From the start, members of Occupy Philadelphia said that they did not want to engage in violence or disruption. And I made it very clear to all our City employees that we would not destroy our record of respectful engagement with this group as we needed to clear the Plaza. We provided numerous warnings and advisories about this project, and literally from the day before Occupy Philadelphia arrived, I told them personally that we will respect your rights but we do have major project long in planning that is slated to happen here in the city to put people to work.
The police officers involved in this operation were hand-picked for this assignment and highly trained and disciplined. They showed a tremendous amount of restraint and professionalism in carrying out this morning’s operations.

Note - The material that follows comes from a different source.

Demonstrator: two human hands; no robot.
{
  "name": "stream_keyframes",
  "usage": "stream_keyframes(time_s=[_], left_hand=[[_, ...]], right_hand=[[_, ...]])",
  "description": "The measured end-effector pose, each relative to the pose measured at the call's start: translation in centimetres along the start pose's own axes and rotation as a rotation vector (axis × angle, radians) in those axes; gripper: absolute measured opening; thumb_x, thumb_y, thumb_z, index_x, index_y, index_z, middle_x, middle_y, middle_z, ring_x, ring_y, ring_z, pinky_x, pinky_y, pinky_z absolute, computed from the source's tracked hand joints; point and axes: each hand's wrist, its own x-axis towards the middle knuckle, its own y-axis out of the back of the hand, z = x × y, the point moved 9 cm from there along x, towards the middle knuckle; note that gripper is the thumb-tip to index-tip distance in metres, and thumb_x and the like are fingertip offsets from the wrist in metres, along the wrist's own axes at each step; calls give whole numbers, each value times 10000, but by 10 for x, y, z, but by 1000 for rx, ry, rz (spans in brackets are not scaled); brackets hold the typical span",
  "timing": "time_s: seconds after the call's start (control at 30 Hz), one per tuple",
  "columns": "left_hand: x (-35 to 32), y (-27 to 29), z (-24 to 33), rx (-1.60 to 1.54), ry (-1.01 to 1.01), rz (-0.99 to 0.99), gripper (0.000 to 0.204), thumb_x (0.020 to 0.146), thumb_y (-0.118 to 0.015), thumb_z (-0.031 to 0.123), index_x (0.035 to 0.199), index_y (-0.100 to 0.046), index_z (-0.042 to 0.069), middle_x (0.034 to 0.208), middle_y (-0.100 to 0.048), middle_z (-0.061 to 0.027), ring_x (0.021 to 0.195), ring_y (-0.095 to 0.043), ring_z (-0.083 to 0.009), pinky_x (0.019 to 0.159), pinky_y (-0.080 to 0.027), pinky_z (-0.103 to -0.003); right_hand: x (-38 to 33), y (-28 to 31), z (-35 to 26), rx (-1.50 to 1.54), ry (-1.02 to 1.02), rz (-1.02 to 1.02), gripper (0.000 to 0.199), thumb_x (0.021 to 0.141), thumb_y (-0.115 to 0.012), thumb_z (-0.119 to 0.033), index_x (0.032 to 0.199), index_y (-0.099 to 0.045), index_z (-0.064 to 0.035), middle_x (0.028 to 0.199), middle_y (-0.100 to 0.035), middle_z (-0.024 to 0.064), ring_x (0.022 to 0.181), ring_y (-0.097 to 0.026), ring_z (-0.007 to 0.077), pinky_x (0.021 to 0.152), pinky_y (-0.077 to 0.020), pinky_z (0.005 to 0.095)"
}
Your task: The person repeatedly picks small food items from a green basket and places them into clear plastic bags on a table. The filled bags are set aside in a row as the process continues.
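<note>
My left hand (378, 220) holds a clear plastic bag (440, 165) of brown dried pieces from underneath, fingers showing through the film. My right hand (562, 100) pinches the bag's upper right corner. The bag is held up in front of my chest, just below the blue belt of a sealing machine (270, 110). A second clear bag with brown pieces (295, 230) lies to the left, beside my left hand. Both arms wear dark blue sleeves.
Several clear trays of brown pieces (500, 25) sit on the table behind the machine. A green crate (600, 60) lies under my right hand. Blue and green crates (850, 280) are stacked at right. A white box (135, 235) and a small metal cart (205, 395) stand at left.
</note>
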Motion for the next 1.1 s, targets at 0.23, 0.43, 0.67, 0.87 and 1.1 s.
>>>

In recent days, they have been given extensive training at roll calls and particularly on First Amendment issues. And those were repeated at the roll calls this morning and video taped. We also had extensive audio visual operations to document all the activity with this morning’s operations.
We want to thank again all of our public employees for the job they did, the citizens of this city for their patience and also to appreciate the important issues that Occupy Philadelphia and this movement have raised here in the City of Philadelphia, many of which I have talked about in the past quite honestly before there was an Occupy movement here in the United States of America.”